• Exercise:
Every line from the start of the data through the line containing "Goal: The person" should be retyped exactly; the pictures should not.

Recorded information: Begin

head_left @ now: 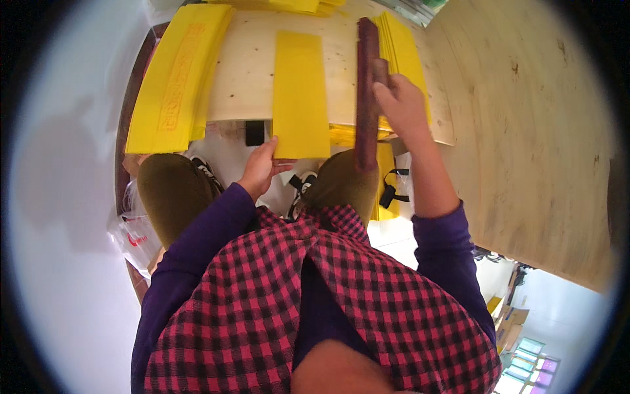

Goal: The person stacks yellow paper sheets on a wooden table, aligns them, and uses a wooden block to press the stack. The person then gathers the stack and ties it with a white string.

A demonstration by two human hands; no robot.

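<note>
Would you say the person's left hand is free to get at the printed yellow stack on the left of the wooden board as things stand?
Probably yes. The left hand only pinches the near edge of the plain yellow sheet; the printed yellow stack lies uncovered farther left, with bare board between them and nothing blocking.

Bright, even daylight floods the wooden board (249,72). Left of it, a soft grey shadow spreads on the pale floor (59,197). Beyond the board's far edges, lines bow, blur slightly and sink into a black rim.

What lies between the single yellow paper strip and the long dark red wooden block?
Bare pale wooden tabletop separates the yellow paper strip from the dark red wooden block; head view.
</note>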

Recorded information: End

• Your response:
head_left @ now: 

Goal: The person stacks yellow paper sheets on a wooden table, aligns them, and uses a wooden block to press the stack. The person then gathers the stack and ties it with a white string.

Besides the given answer, there is nothing more to add.